Start of Extracted entries
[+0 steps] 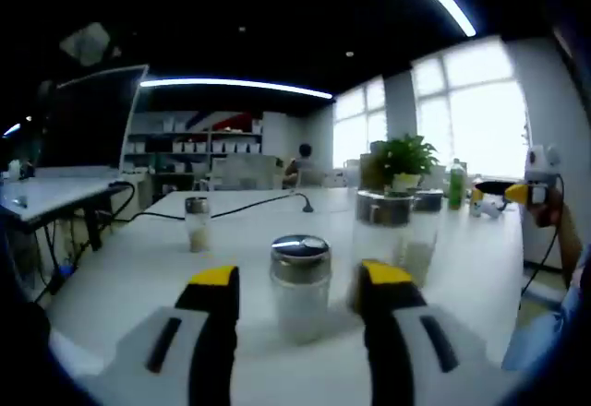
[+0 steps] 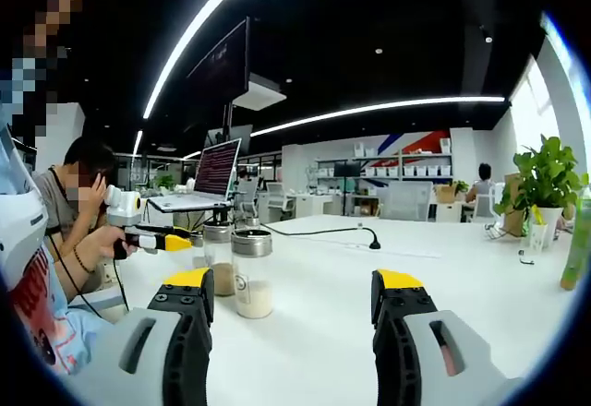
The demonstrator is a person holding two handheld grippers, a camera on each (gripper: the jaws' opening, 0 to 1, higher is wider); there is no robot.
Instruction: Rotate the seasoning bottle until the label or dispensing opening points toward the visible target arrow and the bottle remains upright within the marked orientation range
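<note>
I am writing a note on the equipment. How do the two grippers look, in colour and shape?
Both are alike. The left gripper has two broad light grey fingers with a black inner face, a dark slot on top and a yellow tip. The right gripper has the same grey fingers, black inside, yellow tipped, each with a dark slot.

The bottle (image 1: 299, 286) is frosted clear glass with a shiny metal lid; the surface (image 1: 138, 268) is smooth, matt white.
</note>
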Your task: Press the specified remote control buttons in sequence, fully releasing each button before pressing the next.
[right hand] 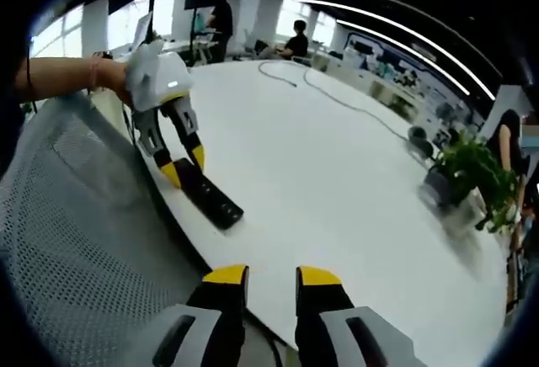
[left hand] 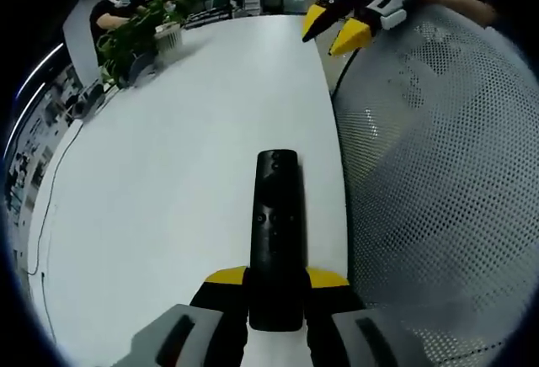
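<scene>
In the left gripper view, a black remote control (left hand: 276,232) is seen clamped at its near end between the yellow-tipped jaws of the left hand-held gripper (left hand: 276,281). Its long axis runs straight away from the jaws, button face up, out over the white bench (left hand: 168,173). The right hand-held gripper (left hand: 337,32) is seen at the upper right, well apart from the remote, with its yellow tips pointing down toward the bench edge. A grey mesh chair back (left hand: 438,182) fills the right side, just beside the bench edge. A potted plant (left hand: 135,34) stands at the far left of the bench, with a seated person behind it.

In the right gripper view, the right hand-held gripper (right hand: 271,276) is shown empty, its jaws set narrowly apart. The remote (right hand: 210,199) lies ahead and to the left, near the bench edge, gripped at its far end by the left hand-held gripper (right hand: 184,167), which is held by a hand (right hand: 118,77). The remote's free end angles toward the right gripper — so the pressing is judged to fall to the right one, which must travel forward and left. Nothing stands between them; the mesh chair back (right hand: 76,241) crowds the lower left. A cable (right hand: 337,98) trails across the far bench (right hand: 337,190), and the plant (right hand: 472,169) stands at the right.
</scene>
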Motion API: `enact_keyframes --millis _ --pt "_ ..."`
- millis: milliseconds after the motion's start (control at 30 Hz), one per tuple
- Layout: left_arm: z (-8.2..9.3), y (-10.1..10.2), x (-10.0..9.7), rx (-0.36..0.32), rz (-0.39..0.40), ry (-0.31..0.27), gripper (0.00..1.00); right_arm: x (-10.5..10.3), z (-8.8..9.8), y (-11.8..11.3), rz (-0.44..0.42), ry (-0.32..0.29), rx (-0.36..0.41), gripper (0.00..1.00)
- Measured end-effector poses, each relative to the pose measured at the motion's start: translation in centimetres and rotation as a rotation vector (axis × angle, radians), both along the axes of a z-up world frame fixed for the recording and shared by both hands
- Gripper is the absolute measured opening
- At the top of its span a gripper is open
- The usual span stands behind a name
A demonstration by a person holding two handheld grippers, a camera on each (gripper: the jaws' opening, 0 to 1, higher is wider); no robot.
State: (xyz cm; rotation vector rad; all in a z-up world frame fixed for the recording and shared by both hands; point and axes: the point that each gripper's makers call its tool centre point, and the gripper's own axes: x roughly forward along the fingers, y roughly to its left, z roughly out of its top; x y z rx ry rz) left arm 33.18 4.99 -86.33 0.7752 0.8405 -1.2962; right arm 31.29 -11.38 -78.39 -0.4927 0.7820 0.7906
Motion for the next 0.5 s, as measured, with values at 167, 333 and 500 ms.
enact_keyframes --millis 167,333,500 --pt "0.0 -0.1 0.0 0.001 -0.043 -0.009 0.24 -1.0 -0.7 1.0 0.111 0.108 -0.022 0.04" --pt "0.0 -0.1 0.0 -0.003 -0.038 0.010 0.25 -0.1 -0.8 2.6 0.176 0.146 -0.029 0.00" --pt "0.0 -0.1 0.0 -0.009 -0.032 0.018 0.25 0.9 -1.6 4.9 0.227 0.204 -0.004 0.00"
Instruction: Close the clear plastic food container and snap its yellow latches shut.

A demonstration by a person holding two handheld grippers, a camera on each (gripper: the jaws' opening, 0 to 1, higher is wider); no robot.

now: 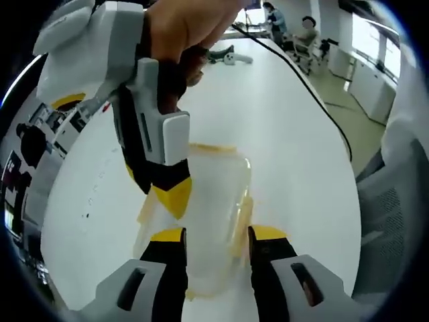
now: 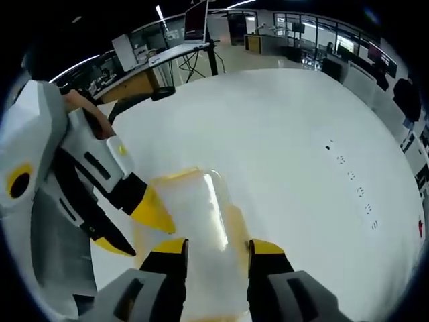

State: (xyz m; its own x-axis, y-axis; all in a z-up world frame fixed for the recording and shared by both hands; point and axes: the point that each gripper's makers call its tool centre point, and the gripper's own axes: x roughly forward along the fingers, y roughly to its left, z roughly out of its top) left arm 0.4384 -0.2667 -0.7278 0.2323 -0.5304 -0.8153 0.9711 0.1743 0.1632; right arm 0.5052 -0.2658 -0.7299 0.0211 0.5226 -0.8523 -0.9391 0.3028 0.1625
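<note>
A clear plastic food container [image 1: 214, 194] with yellow latches [image 1: 244, 216] lies on the white table [image 1: 295, 168]. My left gripper [image 1: 218, 236] hovers over its near end, jaws open, with the lid showing between and beneath them. A hand holds the right gripper [image 1: 161, 194], which comes in from the upper left with a yellow fingertip on the container's left edge. In the right gripper view, the container [image 2: 194, 215] runs under my right gripper [image 2: 219, 248], whose jaws stand open above it. The left gripper [image 2: 131, 228] enters from the left, jaws apart, one tip on the lid's edge. A yellow latch [image 2: 234, 225] shows on the right side.
A black cable [image 1: 315, 100] crosses the table toward the far end, where a white object [image 1: 231, 57] lies. A grey mesh chair [image 1: 395, 201] stands at the right. Desks with monitors [image 2: 194, 20] stand beyond the table, and small dark marks [image 2: 348, 171] dot its surface.
</note>
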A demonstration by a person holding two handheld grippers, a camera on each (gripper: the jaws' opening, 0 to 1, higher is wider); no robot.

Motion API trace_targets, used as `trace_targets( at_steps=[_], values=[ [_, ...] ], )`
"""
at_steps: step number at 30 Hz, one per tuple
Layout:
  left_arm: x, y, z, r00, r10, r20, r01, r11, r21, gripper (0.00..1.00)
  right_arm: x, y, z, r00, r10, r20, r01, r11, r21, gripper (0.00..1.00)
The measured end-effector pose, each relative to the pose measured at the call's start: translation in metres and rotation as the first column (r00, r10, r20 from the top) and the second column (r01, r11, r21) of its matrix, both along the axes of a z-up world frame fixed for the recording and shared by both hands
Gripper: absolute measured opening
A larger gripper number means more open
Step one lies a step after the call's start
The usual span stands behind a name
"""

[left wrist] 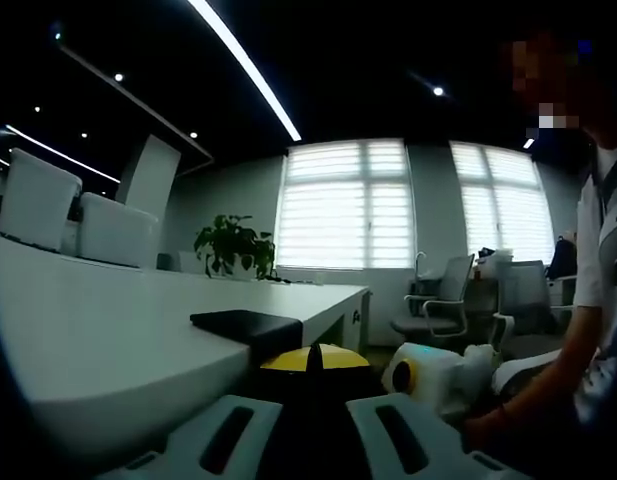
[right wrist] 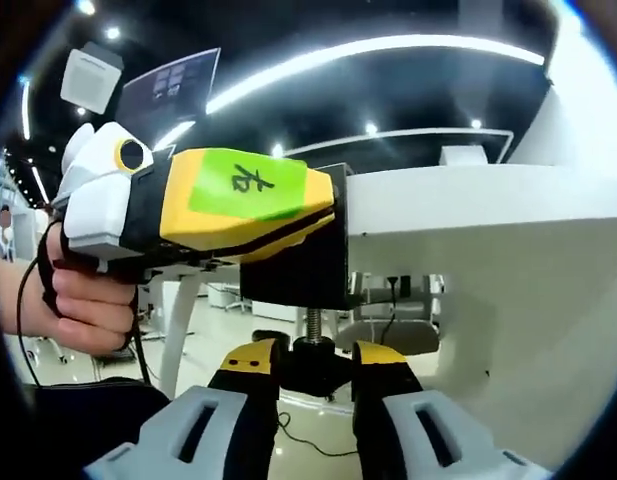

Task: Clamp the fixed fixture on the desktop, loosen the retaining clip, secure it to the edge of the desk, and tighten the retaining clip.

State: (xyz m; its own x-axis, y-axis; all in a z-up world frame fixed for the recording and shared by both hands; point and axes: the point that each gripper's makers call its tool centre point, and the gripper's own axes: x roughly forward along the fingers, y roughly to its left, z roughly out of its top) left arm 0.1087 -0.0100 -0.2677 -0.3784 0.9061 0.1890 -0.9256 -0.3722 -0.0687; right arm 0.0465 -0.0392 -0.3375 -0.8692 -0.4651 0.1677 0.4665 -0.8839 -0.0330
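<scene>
**Fixture on desk edge, both grippers engaged**

Fixture (right wrist: 293, 268), black, sits clamped over the edge of the white desk (right wrist: 468, 200). In the right gripper view its body hangs below the desktop's rim, with a threaded screw (right wrist: 313, 322) dropping from its underside to a dark knob (right wrist: 313, 352).

Right gripper (right wrist: 313, 365): the yellow-and-black fingertips (right wrist: 250, 358) stand either side of that knob, closed in against it (contact looks firm on both sides, though the knob's far face is hidden). The jaws are narrow, holding the knob.

The other gripper (right wrist: 233, 205) enters the right gripper view from the left, yellow-bodied with a green label, held in a person's hand (right wrist: 88, 300). Its nose meets the upper part of the fixture at the desk edge; the tips themselves are hidden behind the fixture.

Left gripper view: the left gripper (left wrist: 313, 385) looks along the desktop (left wrist: 108, 330). A flat black plate of the fixture (left wrist: 246, 324) lies on the desk surface just ahead of the jaws. The yellow jaw tips sit close together with only a thin dark seam between them, at the plate's near edge. Whether they pinch the fixture cannot be told from this angle.

A potted plant (left wrist: 233, 245) stands at the desk's far end, with office chairs (left wrist: 440, 298) and blinded windows (left wrist: 353, 205) beyond.
</scene>
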Motion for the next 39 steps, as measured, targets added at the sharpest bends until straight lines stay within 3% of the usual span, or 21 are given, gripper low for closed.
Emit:
trace_targets(
  at_steps=[12,17,22,24,26,31,33,36,39],
  values=[
    [0.003,0.000,-0.002,1.000,-0.006,0.003,0.006,1.000,-0.002,0.01,0.001,-0.003,-0.001,0.983,0.183,-0.008,-0.183,0.983,0.029,0.26],
    [0.005,0.000,-0.002,1.000,-0.008,0.003,0.008,1.000,0.000,0.01,0.002,-0.006,-0.002,0.976,0.216,-0.003,-0.216,0.976,0.030,0.26],
    [0.007,0.001,-0.002,1.000,-0.006,0.002,0.006,1.000,-0.002,0.01,0.002,0.001,-0.013,0.993,0.113,0.024,-0.115,0.992,0.061,0.30],
    [0.007,0.002,-0.003,1.000,-0.006,0.001,0.006,1.000,-0.004,0.01,0.004,0.011,-0.012,0.998,0.035,0.047,-0.033,0.999,-0.029,0.38],
    [0.005,0.002,-0.002,1.000,-0.006,0.001,0.006,1.000,-0.003,0.01,0.009,0.014,-0.011,0.997,0.002,0.072,0.005,0.995,-0.097,0.39],
    [0.005,0.001,-0.002,1.000,-0.006,0.001,0.006,1.000,-0.002,0.01,0.010,0.003,-0.008,0.997,-0.046,0.061,0.048,0.998,-0.037,0.37],
    [0.005,0.002,-0.002,1.000,-0.004,0.001,0.004,1.000,-0.005,0.01,0.005,-0.002,-0.014,0.992,-0.051,0.116,0.055,0.998,-0.034,0.35],
    [0.005,0.002,-0.002,1.000,-0.002,-0.001,0.002,1.000,-0.007,0.01,0.003,-0.006,-0.013,0.994,-0.070,0.088,0.068,0.997,0.019,0.33],
    [0.005,0.001,-0.002,1.000,-0.003,0.001,0.003,1.000,0.001,0.01,0.002,-0.006,-0.013,0.994,-0.071,0.088,0.071,0.997,0.010,0.32]
  ],
)
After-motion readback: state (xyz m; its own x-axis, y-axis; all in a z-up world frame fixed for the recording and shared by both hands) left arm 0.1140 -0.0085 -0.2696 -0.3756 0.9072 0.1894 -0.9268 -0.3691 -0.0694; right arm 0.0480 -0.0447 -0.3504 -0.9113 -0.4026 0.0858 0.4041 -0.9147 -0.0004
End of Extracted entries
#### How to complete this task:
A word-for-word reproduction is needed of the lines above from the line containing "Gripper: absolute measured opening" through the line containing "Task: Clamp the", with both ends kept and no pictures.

#### Task response:
Gripper: absolute measured opening
A larger gripper number means more open
Step one lies a step after the call's start
The usual span stands behind a name
"""

[left wrist] 
[right wrist] 

Task: Clamp the fixed fixture on the desktop, loosen the retaining clip, secure it to the edge of the desk, and tighten the retaining clip.

Nothing remains to be added to the response.